Task details:
Count the lines below that hold the word "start" and say how many, with no other text.

Dataset section:
==============================

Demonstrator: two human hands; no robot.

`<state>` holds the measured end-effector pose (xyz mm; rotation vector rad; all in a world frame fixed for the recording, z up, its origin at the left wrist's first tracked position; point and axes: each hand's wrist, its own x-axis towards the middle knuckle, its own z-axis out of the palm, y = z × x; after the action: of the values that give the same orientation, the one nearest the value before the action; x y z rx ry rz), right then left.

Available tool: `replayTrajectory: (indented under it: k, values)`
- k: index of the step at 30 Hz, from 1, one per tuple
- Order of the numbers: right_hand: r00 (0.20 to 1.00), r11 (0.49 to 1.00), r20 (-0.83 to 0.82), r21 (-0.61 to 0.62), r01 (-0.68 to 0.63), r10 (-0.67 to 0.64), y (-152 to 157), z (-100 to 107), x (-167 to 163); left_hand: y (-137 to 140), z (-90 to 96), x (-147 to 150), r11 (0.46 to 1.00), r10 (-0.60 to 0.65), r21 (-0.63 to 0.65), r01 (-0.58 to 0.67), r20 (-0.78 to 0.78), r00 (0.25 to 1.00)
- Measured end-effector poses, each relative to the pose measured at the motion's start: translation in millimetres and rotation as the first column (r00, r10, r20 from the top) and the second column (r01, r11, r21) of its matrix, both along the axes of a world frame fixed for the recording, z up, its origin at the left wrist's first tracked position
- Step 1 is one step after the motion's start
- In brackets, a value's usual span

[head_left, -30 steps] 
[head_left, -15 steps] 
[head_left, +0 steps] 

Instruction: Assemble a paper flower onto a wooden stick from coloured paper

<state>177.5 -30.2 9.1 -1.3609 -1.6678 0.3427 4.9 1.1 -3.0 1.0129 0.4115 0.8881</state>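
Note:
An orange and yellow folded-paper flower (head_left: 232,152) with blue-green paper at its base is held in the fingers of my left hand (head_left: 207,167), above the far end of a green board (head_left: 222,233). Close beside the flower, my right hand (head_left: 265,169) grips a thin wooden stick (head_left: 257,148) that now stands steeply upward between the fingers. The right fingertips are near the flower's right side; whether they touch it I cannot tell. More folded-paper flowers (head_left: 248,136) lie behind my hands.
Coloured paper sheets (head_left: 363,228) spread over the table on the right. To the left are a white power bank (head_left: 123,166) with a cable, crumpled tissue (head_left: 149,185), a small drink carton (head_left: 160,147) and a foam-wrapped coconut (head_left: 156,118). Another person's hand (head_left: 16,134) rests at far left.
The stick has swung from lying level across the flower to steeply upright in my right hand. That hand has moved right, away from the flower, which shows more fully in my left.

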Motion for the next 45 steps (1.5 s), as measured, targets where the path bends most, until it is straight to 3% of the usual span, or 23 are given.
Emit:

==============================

Result of this task:
2